Bei der Untersuchung wurden zwischen Juli und Mitte August in 39 Standorten in Nordrhein-Westfalen das Vanilleeis getestet. Während dieser Zeit war zum einen das Wetter besonders gut und zum anderen in Nordrhein-Westfalen Sommerferien. In einer Laboruntersuchung wurde die Eiskugel dann auf Herz und Nieren geprüft. Mit dem erschreckenden Ergebnis will die Verbraucherzentrale nun auf Mängel in der Hygiene bei Eisdielen aufmerksam machen. Denn die Vorschriften werden oftmals nicht eingehalten. Auch bei Lagerung, Herstellung und Verkauf wird mit dem Eis nicht fachgerecht umgegangen. Vor allem bei den Portionierern erkannten die Tester Mängel. Denn eine Reinigung erfolgt nicht im erforderlichen Maße.

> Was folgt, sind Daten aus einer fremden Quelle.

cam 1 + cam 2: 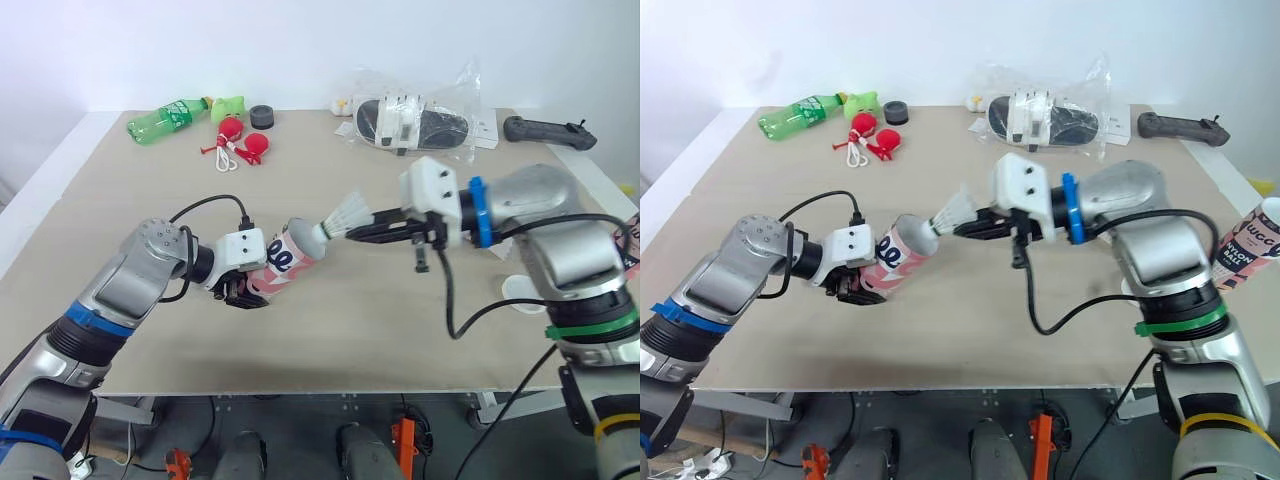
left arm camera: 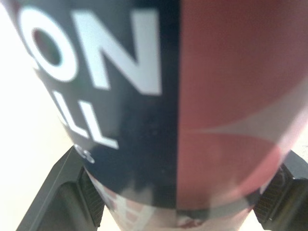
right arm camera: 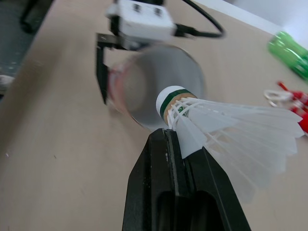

Insgesamt wiesen über 40 Prozent der entnommenen Proben Mängel auf. Nicht nur die vorgefundenen Keime stießen dabei bei den Testern auf Kritik. In vielen Milchspeiseeissorten fanden sich Anreicherungen von fremden Fetten. Dieses Eis dürfe man dann jedoch nicht unter Milcheis verkaufen.